Is it Work-Related? OSHA Answers Common Recordkeeping Questions

Is it Work-Related? OSHA Answers Common Recordkeeping Questions

Determining when an injury or illness is work-related for the purposes of OSHA 300 recordkeeping can be a challenge. While the distinction may seem straightforward, applying OSHA’s criteria to real-world situations is often anything but. In two recent letters of interpretation (LOIs), OSHA attempts to shed light on some common questions surrounding the work-relatedness of injuries that result from motor vehicle accidents. Keep reading to learn what OSHA has to say.

Company vehicles used for commuting

In general, OSHA has never considered injuries resulting from motor vehicle accidents that occur during employees’ normal commutes to be recordable. Injuries sustained by employees traveling on company business, however—such as a salesman driving to and from an appointment with a client—are considered recordable.

But in practice, many employers struggle to apply this rule. For example, if an employee drives a company vehicle, does that make an injury sustained in a motor vehicle accident during the commute work-related, and therefore recordable? OSHA says no.

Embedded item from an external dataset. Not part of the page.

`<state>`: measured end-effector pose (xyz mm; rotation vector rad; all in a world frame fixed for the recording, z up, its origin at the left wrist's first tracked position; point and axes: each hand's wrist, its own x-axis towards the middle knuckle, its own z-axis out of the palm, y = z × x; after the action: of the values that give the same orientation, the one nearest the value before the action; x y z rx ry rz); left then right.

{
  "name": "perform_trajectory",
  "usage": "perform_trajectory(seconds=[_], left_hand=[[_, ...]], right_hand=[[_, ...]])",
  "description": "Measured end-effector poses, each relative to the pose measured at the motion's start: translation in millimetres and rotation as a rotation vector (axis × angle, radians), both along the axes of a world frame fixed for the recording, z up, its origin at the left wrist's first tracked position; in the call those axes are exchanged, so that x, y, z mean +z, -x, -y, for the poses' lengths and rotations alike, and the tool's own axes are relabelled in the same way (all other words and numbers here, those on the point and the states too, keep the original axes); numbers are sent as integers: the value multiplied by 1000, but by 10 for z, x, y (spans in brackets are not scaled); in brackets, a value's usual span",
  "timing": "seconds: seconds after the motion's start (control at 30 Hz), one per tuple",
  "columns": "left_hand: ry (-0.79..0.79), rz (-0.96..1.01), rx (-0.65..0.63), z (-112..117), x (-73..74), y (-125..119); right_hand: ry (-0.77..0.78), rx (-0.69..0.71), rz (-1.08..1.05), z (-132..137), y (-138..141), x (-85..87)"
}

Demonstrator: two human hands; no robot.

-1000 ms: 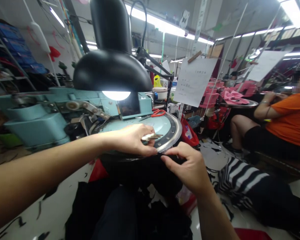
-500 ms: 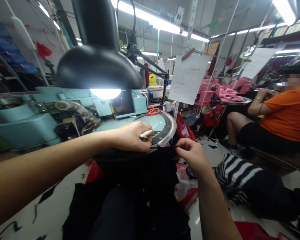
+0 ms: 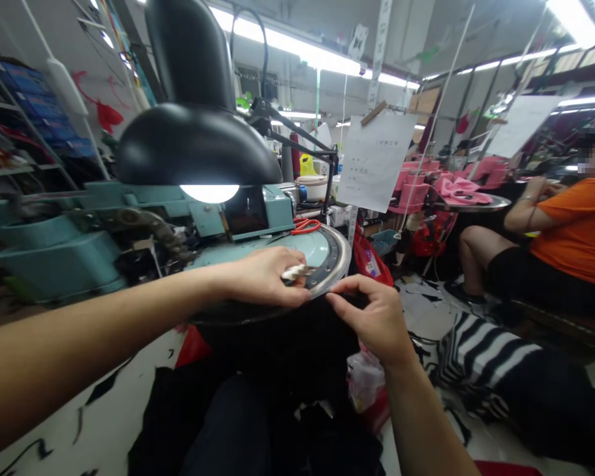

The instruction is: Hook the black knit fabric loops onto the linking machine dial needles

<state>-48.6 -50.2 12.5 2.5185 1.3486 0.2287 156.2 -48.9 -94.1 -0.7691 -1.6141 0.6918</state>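
My left hand [image 3: 270,276] is closed around a small white-handled tool [image 3: 293,272] whose metal tip points right; its exact kind is hard to make out. This hand rests at the front rim of a round turquoise machine bed [image 3: 307,246] with a metal ring [image 3: 341,254] around its edge. Against the same rim, my right hand [image 3: 374,314] pinches the edge of a black fabric [image 3: 287,344] between thumb and forefinger. The fabric hangs from the rim down towards my lap, and its folds are hard to tell apart in the dark.
A black lamp [image 3: 198,149] hangs low over the machine. Red-handled scissors [image 3: 306,226] lie on the bed behind my left hand. Striped cloth [image 3: 496,350] is piled at the right. A person in an orange shirt [image 3: 575,218] sits beyond it. Paper sheets [image 3: 375,158] hang behind.
My right hand has moved left along the rim, closer to my left hand, still pinching the fabric's edge. My left hand has shifted slightly right with the white-handled tool.
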Motion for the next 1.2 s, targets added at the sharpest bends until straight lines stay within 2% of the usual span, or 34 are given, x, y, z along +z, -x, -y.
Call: perform_trajectory(seconds=[0.33, 0.5, 0.63, 0.77, 0.9, 1.03, 1.2], left_hand=[[33, -19, 42, 33, 51, -83], [7, -3, 112, 5, 21, -136], [6, 9, 84, -20, -8, -158], [-12, 1, 122, -27, -11, -174], [4, 10, 85, -32, -6, -184], [0, 3, 112, -40, -13, -183], [-32, -9, 43, -55, -29, -160]], right_hand=[[89, 32, 6, -59, -32, 5], [34, 55, -6, -108, -66, -3], [21, 93, 7, -130, -87, -9], [-12, 88, 14, -136, -88, -14], [43, 92, 5, -155, -84, -21], [13, 98, -3, -148, -85, -29], [-5, 115, -43, -112, -87, -54]])
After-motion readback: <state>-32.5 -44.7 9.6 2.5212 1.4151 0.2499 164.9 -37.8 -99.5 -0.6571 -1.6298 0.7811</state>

In an LOI dated April 13, 2015, OSHA states that “the mode of transportation is not determinative of OSHA’s definition of an employee’s commute.” In other words, if an employee sustains an injury during his or her normal commute to and from home, the fact that he or she was driving a company vehicle does not change the situation; the injury still is not considered work-related and is not recordable. Read the full LOI here.

Personal activities while on travel status

Although injuries that occur while an employee is traveling on company business (outside of the normal commute) generally are considered recordable, there are a few exceptions. Namely, if an employee takes a side trip or detour for personal reasons, any injuries sustained during the detour typically are not considered work-related and are not recordable.

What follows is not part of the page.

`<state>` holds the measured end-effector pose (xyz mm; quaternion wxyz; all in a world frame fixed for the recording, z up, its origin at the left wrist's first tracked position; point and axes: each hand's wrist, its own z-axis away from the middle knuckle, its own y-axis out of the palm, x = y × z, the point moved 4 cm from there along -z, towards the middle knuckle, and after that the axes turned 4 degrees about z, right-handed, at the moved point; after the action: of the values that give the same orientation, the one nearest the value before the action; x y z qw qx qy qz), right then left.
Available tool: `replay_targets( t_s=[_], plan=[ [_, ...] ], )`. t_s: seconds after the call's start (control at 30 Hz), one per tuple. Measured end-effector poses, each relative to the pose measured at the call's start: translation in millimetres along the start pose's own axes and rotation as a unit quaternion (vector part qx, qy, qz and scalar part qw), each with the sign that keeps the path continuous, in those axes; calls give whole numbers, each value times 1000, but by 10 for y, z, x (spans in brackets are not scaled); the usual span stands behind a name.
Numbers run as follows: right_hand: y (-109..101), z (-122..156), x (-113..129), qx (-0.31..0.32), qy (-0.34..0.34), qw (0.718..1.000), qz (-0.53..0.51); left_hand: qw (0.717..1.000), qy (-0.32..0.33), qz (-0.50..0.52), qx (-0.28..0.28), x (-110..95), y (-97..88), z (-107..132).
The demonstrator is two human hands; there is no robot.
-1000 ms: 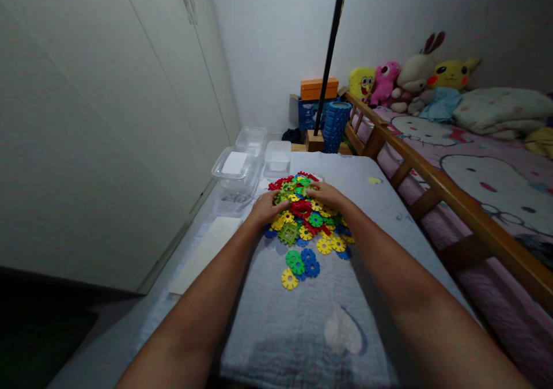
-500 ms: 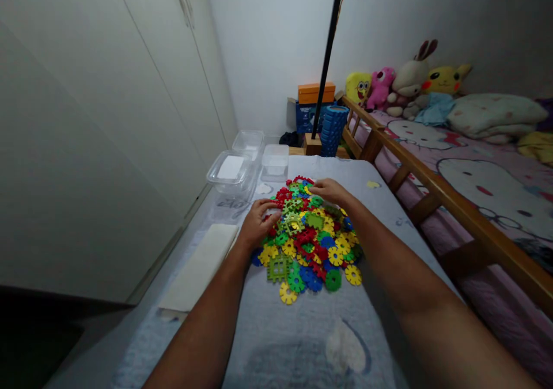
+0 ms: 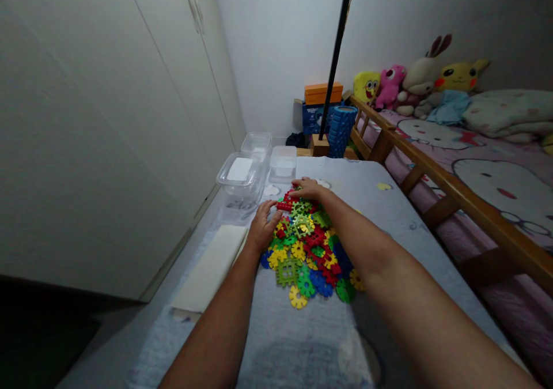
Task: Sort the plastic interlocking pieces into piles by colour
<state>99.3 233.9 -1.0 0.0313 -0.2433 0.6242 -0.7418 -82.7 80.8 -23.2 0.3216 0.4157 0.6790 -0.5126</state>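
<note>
A heap of flat plastic snowflake pieces [image 3: 307, 250] in red, yellow, green and blue lies on a grey quilted cover [image 3: 302, 343]. My left hand [image 3: 263, 227] rests on the heap's left edge, fingers loosely curved over the pieces. At the far end of the heap my right hand [image 3: 307, 189] lies palm down, its fingers spread across red and green pieces. Neither hand visibly grips a piece.
Clear plastic containers [image 3: 242, 174] stand left of and beyond the heap. A white flat board [image 3: 211, 268] lies at the left. A black pole [image 3: 334, 60] on a wooden base rises behind. A wooden bed rail [image 3: 453, 196], plush toys [image 3: 415, 78] and white cupboard doors [image 3: 108, 118] surround the surface.
Both hands have drawn the heap closer and bunched it tighter. The right hand has reached further left over the far end; the view has shifted slightly.
</note>
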Motion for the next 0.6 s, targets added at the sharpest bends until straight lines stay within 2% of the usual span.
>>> replay_targets(
  t_s=[0.1, 0.17, 0.3, 0.4, 0.5, 0.6],
  plan=[
    [4, 160, 143, 65, -29, 997, 1, 1000, -4, 8, 9, 8, 5, -9],
    [-1, 329, 249, 93, -76, 993, -10, 1000, -5, 6, 18, 13, 14, -16],
    [-15, 721, 417, 122, -144, 981, -51, 997, 5, -9, 71, -16, 56, -14],
    [-106, 1018, 437, 115, -168, 974, -101, 992, 25, -35, 122, -75, 87, 15],
    [-290, 1325, 234, 46, -158, 975, -151, 991, 15, -29, 130, -108, 78, 39],
    [-404, 1645, -267, -58, -51, 982, -171, 993, 14, -11, 120, -127, 53, 32]
  ],
)
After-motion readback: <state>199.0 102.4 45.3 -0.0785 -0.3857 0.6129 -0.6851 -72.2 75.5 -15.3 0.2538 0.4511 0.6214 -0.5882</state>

An employer recently wrote to OSHA for clarification regarding this “personal activities” exemption. In the employer’s scenario, an employee returning home from the airport following a business trip took a slight detour from his normal route home to visit a convenience store to purchase gas, food for himself, and a flower for his wife. After leaving the store, the employee took a surface street toward a highway that would take him home and was injured in an automobile accident.

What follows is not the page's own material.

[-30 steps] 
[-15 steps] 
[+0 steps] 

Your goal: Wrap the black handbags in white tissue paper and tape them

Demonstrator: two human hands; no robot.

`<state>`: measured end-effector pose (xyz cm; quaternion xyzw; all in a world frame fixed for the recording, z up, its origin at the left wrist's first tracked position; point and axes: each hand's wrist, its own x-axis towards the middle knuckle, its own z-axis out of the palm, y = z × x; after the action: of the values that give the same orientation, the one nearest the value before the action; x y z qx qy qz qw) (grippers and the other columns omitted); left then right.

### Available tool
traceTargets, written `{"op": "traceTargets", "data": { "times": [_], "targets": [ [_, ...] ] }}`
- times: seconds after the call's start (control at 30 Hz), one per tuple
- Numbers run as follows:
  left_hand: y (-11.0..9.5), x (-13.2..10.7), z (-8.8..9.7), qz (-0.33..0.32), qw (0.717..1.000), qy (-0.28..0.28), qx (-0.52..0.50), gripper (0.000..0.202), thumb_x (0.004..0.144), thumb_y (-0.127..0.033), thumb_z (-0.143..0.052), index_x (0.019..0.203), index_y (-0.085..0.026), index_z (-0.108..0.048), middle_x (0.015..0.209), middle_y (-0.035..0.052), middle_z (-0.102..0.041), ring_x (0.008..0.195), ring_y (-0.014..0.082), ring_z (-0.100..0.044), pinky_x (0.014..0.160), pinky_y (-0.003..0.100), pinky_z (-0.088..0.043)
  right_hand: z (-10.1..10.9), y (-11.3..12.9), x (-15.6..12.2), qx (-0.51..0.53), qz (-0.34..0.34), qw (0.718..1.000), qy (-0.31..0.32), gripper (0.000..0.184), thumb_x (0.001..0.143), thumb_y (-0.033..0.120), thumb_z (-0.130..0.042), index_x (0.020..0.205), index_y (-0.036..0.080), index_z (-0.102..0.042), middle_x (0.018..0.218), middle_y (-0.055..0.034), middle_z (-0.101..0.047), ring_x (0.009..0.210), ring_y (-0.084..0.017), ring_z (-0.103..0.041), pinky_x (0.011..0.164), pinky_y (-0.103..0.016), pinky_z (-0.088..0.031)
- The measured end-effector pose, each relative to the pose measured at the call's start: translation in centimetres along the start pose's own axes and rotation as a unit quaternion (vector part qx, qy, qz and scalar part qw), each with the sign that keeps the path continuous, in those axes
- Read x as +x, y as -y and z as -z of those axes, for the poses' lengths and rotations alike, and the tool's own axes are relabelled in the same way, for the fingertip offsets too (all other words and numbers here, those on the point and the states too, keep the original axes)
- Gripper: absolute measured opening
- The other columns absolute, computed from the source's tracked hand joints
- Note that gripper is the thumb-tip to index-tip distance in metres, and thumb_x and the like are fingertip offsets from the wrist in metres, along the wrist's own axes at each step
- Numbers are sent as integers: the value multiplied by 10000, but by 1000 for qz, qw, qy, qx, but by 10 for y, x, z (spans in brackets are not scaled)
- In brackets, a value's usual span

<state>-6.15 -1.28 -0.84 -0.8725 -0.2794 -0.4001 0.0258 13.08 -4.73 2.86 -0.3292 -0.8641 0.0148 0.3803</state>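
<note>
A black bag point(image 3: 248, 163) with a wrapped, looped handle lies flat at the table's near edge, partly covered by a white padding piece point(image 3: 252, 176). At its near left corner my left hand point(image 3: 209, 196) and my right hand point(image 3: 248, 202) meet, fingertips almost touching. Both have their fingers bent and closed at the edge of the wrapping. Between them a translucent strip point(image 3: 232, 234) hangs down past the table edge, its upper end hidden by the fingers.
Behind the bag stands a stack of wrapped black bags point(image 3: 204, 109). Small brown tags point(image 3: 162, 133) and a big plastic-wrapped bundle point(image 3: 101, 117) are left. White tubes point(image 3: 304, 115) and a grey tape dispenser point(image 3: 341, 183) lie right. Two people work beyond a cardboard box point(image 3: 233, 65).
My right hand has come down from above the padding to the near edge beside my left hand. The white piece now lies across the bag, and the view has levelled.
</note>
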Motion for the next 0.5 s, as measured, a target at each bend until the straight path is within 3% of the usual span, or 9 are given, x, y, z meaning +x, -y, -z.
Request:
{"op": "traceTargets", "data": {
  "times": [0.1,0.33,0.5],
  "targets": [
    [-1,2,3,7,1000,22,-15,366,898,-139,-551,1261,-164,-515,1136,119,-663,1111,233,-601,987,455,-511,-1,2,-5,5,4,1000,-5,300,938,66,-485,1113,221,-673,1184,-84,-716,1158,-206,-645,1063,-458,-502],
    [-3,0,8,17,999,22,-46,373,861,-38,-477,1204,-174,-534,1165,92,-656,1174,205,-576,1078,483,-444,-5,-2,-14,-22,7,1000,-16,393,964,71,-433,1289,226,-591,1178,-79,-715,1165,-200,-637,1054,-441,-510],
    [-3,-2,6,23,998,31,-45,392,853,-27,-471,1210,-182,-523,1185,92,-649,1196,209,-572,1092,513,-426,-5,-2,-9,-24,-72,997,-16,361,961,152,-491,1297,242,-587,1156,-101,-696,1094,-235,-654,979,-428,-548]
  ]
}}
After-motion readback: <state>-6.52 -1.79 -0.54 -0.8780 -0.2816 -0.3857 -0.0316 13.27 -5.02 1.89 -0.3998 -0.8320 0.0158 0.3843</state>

OSHA determined that this scenario did not fit the “personal activities” exemption. According to a February 12, 2015, LOI, that exemption is meant to apply to true side trips such as vacations, sight-seeing excursions, or visits to relatives. The visit to the convenience store, OSHA concluded, did not fit into this category because the employee was traveling on a “reasonably direct route of travel to his home,” and “stopping for gas and food are normal activities involved in business travel.” Therefore, the incident described would be considered work-related, and the injuries the employee sustained would be recordable. Read the full LOI here.

OSHA recordkeeping refresher

OSHA has a four-part test to determine whether an injury or illness must be recorded in the OSHA 300 Log. In order for an injury or illness to be considered recordable, employers must answer ‘yes’ to all four of the following questions:

  1. Did an injury or illness occur?
  2. Was the injury or illness work-related?
  3. Is the injury or illness a new case?
  4. Does the injury or illness meet OSHA’s general recording criteria?

In addition, employers must report all work-related fatalities to OSHA within 8 hours and must report all inpatient hospitalizations, amputations, and eye-loss incidents to OSHA within 24 hours. Employers can report by calling or visiting their local area office during normal business hours or by calling (800) 321-OSHA. An online reporting option is also expected to be available soon.